# is this legal?



## ouachita (Dec 5, 2009)

mabe somebody knows the answer to this. Im not sure what the rules are here. In the Ouachita national forest if your camping I know you can take any downed wood for firewood but I dont know if you are alowed to cut it with a chainsaw or take it home. The tree is actually on the highway right of way and has already been felled buy the power company. Its about a 20" white oak and I would like to get it since its right on my drive way. There is also a 30" maybe 36" red oak that fell naturally just a littel further in the woods. Does anybody have any ideas.


----------



## floyd (Dec 5, 2009)

Go to the Ranger station or supervisor's office & get a $5 firewood permit.


----------



## slowp (Dec 5, 2009)

floyd said:


> Go to the Ranger station or supervisor's office & get a $5 firewood permit.



And ask them all those questions. Firewood rules are very different across the country. There may be a person who is assigned to do firewood, ask if they are available to answer your questions.


----------



## Billy_Bob (Dec 5, 2009)

Around here trees belong to the property owner. And you need permission from the property owner to take the wood, otherwise you could be charged with theft of wood.

In my area the property owner could be BLM, U.S. Forest Service, Army Corps of Engineers, State, County, private, etc. And you would need a written permit or bill of sale from any of these to "transport" the wood. Even if it is your own property, you would need to write yourself a transport permit or you could get a ticket in Oregon! (Then you would go to court and need to prove that the owner of the wood gave you permission to take it.)


----------



## redprospector (Dec 5, 2009)

Billy_Bob said:


> Around here trees belong to the property owner. And you need permission from the property owner to take the wood, otherwise you could be charged with theft of wood.
> 
> In my area the property owner could be BLM, U.S. Forest Service, Army Corps of Engineers, State, County, private, etc. And you would need a written permit or bill of sale from any of these to "transport" the wood. Even if it is your own property, you would need to write yourself a transport permit or you could get a ticket in Oregon! (Then you would go to court and need to prove that the owner of the wood gave you permission to take it.)



In New Mexico we have the same *STUPID* law about having a permit to transport "woody products". I can't legally haul a 2x4 without the receipt, or a permit.
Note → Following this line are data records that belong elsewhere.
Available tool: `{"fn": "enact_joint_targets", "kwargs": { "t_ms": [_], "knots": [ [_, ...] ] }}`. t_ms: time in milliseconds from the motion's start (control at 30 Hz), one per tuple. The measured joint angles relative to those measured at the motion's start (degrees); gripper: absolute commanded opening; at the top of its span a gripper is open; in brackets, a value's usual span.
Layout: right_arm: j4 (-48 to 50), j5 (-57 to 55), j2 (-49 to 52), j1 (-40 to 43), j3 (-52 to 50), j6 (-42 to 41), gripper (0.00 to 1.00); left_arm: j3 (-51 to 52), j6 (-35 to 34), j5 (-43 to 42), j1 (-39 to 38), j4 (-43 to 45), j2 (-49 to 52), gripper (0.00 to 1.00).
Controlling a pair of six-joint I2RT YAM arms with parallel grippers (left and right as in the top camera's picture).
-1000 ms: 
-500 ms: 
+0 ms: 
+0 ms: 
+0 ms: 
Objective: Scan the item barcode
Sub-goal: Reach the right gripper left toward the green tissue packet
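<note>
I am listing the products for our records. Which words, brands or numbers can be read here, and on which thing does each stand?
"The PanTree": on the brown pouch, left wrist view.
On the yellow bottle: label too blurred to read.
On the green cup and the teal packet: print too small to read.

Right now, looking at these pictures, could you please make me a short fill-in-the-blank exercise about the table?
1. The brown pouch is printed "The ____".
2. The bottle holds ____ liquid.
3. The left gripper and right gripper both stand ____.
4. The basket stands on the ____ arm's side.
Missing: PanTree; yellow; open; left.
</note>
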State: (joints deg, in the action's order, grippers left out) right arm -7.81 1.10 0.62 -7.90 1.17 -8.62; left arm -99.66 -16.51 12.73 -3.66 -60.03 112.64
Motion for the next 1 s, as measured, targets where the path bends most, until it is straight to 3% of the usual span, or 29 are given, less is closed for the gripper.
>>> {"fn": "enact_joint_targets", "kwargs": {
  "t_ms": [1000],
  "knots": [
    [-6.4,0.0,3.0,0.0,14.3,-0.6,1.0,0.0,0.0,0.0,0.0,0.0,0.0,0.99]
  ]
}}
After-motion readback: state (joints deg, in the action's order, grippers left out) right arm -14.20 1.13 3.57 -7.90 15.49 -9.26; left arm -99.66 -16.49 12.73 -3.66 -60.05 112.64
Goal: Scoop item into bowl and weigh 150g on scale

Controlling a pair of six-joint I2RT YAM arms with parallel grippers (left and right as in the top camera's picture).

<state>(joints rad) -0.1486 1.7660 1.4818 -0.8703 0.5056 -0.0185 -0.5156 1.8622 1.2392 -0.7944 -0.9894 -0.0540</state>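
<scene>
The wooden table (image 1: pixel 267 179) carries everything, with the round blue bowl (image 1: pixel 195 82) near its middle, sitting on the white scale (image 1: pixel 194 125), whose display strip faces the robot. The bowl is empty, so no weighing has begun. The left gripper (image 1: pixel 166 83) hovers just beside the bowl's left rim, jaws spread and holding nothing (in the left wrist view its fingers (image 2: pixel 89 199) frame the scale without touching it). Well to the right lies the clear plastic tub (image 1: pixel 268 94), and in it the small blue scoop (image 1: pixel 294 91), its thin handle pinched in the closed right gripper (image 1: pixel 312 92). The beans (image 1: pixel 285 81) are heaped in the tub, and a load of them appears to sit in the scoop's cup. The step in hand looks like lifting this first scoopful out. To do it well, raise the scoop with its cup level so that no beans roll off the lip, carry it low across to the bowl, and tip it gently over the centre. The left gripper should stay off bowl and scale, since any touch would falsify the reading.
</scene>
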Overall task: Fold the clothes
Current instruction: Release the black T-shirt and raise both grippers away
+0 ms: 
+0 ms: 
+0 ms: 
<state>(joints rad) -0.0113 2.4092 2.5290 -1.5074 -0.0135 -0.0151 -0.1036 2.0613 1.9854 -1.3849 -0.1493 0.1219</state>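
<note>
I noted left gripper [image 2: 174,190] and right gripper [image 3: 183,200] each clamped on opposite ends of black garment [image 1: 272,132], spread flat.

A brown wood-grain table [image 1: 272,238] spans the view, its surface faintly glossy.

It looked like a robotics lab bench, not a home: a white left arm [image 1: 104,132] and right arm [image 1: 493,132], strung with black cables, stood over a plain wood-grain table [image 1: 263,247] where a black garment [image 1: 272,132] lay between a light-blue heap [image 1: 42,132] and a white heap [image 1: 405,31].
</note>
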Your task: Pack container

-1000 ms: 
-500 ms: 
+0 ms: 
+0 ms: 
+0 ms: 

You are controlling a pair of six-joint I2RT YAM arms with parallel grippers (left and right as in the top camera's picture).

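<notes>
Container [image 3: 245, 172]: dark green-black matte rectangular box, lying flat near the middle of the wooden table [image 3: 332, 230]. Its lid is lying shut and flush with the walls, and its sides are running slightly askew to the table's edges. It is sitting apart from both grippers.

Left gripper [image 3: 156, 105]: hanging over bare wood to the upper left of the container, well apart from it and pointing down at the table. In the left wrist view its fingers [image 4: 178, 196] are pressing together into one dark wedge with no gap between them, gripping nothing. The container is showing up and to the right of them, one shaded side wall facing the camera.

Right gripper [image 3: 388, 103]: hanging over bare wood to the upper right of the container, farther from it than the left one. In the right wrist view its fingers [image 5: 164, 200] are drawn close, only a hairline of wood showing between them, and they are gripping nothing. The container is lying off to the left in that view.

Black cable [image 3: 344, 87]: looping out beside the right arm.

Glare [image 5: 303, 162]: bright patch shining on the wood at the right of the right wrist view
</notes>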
Not only can they give you a ticket here, they will confiscate your load. The only time I was on the carpet for it, I had a load of oak (hard to come by here). They made me unload it in the FS yard. I had to have the land owner come to court to prove my innocence. The judge found me not guilty, but some how my load of oak was gone when I went to get it the next day.
Talk about a Police State, what ever happened to assumed innocent untill proved guilty. This law says you have to carry proof of your innocence at all times. 

Andy


----------



## Jacob J. (Dec 5, 2009)

Billy_Bob said:


> Around here trees belong to the property owner. And you need permission from the property owner to take the wood, otherwise you could be charged with theft of wood.
> 
> In my area the property owner could be BLM, U.S. Forest Service, Army Corps of Engineers, State, County, private, etc. And you would need a written permit or bill of sale from any of these to "transport" the wood. Even if it is your own property, you would need to write yourself a transport permit or you could get a ticket in Oregon! (Then you would go to court and need to prove that the owner of the wood gave you permission to take it.)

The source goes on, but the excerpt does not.